New Publication on Integration and Continual Learning-Based Modeling of a Soft Robotic Sensor
KTH’s Robot Design Lab and Honda Research Institute Japan contribute on embedded soft sensing for social robots, accepted for presentation at ICRA 2026 in Vienna, Austria.
Reliable proprioception remains a central challenge in soft robotics, where compliance and safety often come at the expense of accurate state estimation. In this work, we present the integration of a multi-material 3D-printed soft strain sensor directly into the soft continuum actuator forming the neck of HARU, our tabletop social robot for child-robot interaction. By co-extruding conductive and non-conductive thermoplastic polyurethane in a single fabrication step, we embed sensing functionality within the actuator body itself, preserving its external geometry and compliance while enabling bidirectional angle estimation.
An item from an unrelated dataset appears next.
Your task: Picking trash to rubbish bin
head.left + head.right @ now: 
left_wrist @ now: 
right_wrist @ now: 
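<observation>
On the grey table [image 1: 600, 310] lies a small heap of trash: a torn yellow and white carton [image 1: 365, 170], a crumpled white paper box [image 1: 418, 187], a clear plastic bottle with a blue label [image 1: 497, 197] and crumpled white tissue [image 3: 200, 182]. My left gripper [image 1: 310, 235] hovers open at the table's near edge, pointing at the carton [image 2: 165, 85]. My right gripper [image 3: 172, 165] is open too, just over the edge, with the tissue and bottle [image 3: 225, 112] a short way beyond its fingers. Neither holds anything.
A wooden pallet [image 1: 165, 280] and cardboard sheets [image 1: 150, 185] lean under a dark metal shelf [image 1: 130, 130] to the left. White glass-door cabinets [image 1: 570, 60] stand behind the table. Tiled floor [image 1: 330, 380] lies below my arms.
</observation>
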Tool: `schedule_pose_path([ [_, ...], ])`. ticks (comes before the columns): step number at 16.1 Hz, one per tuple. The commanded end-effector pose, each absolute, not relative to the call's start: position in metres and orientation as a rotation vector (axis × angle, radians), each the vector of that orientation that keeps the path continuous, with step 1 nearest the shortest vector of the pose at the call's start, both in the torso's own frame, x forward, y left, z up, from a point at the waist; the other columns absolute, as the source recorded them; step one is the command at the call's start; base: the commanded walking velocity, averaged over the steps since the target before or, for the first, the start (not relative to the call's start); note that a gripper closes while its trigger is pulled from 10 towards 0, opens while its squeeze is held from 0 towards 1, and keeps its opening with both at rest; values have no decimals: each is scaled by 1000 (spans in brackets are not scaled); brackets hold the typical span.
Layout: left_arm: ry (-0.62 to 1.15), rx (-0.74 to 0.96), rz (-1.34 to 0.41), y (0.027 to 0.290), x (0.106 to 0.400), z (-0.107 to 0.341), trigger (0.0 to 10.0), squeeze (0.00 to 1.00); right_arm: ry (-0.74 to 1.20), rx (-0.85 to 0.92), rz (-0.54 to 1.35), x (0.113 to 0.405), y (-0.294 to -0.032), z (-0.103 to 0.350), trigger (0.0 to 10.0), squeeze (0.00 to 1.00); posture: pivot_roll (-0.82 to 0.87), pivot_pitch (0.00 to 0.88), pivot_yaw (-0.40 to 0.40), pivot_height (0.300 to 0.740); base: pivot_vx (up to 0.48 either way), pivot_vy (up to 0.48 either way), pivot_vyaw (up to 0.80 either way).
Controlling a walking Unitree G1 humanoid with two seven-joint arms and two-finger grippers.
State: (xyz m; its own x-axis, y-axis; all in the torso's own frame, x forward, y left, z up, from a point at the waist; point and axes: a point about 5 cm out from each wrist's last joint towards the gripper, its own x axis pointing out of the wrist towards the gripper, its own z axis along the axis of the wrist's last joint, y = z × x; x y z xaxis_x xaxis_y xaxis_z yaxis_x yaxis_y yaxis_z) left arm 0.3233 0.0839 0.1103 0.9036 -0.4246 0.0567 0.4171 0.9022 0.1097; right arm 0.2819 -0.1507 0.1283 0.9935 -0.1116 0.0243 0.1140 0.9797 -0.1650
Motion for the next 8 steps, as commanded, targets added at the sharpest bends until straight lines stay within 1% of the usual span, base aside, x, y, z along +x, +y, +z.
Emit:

Several conductive path geometries were evaluated, with a gauge-type configuration selected for its linearity and repeatability. Four sensors were arranged in a cross-configuration within the actuator, enabling differential measurements and improved robustness compared to prior standalone soft sensor demonstrations. To translate resistance signals into angle estimates, we compared linear regression, a static neural network, and a continual-learning model with online parameter updates. Across structured and randomized motions, as well as repeated experimental sessions, the continual-learning approach consistently achieved the highest accuracy.
This work advances scalable and practical proprioceptive sensing strategies for soft robots by combining embedded multi-material fabrication with adaptive learning. The integration of robust sensing into HARU’s compliant neck contributes toward safer, more expressive, and reliable interactive robotic platforms suitable for real-world social environments.